As any wave in physics, sound is characterized primarily by its amplitude and frequency or wavelength, which is the reciprocal of the frequency. If we take the sound range as recommended by the American National Standards Institute (ANSI) exactly equal to 20 Hz to 20,000 Hz, its wavelengths in the air at standard conditions for temperature and pressure will be in the range of 17 m to 17 mm.
The Physics of Sound
Because the sound can propagate only through the material environment, the sound in gaseous and liquid media as well as in plasma is transmitted in the form of longitudinal waves of compression and expansion. In solids, sound can be transmitted as longitudinal and transverse (at right angles to the direction of propagation) waves. In this case, we talk about shear stress. Compression and stretching of the turns of a spring under the influence of the source of vibrations can be a good example of longitudinal waves. Vibrations of strings of any string bowed (violin, cello, double bass) or plucked (lyre, harp, guitar, gusli) musical instrument can present an example of transverse waves.

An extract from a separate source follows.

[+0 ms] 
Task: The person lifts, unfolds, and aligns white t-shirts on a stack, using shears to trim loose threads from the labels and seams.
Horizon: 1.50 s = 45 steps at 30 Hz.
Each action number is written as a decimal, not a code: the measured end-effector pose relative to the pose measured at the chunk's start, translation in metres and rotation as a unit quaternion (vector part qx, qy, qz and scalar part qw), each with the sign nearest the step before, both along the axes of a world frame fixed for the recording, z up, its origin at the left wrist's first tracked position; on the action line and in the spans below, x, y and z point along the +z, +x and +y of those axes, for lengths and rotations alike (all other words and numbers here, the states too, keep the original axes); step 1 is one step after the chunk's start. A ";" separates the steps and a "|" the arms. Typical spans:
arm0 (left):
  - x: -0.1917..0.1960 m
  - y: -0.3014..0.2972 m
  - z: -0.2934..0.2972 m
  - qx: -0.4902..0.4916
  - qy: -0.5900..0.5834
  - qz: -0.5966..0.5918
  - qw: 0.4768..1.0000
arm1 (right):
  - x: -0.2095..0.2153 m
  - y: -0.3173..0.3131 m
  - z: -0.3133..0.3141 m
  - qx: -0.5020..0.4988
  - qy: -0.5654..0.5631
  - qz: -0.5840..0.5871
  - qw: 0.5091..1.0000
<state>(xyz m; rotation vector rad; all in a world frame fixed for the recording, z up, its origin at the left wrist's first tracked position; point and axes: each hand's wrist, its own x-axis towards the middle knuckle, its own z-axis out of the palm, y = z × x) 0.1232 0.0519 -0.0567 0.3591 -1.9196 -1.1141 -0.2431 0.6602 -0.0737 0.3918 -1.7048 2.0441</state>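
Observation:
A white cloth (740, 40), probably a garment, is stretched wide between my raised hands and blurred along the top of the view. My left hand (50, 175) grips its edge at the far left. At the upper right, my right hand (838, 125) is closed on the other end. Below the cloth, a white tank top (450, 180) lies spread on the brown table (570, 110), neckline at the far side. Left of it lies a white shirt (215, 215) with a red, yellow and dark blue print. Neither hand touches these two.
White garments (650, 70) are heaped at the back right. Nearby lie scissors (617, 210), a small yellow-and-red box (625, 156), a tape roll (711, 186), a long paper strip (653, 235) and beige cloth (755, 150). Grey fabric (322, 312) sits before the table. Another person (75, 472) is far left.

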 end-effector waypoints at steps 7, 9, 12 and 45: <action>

The sound source creates a sound wave by means of creating vibrations in the environment. This sound wave spreads from the sound source at a certain speed, inherent in this particular environment. It should be noted that there is no movement of particles of the medium; the particles just oscillate relative to their equilibrium position.
The propagation of sound is determined by four factors:
- Density, elasticity, and temperature of the medium, in which the sound travels.
- The movement of the medium itself relative to the stationary source and the receiver of the sound.
- The movement of the sound source relative to the stationary environment and the sound receiver.
- The viscosity of the medium.
The first factor is the main factor, which defines the speed of sound in a given medium. Obviously, the higher the density of the medium or the pressure, or temperature of gaseous media, the higher the speed of sound in this medium. The speed of sound in gases is lower than that in liquids; the fastest speed of sound is in solids.
The second factor is intuitive from our everyday experience: the same source of sound will have different frequencies whether we receive sound, facing the wind (in this case its frequency increases) or standing downwind (in this case the frequency is lowered).
A sound-absorbing screen is sometimes used to reduce sound reflections from the walls behind the microphone.
The third factor is similar to the second one: the sound of an approaching train or car is different from the sound of a receding train or car. In physics, this change in frequency of the periodic signal (sound, electromagnetic, mechanical, or any other periodic event) for an observer, depending on the relative motion of the source of the sound and the observer is called the Doppler effect.
The last factor is associated with the attenuation of the sound wave during its propagation. Again, from everyday experience, we know that the distant rumble of thunder is not as deafening as if lightning struck nearby.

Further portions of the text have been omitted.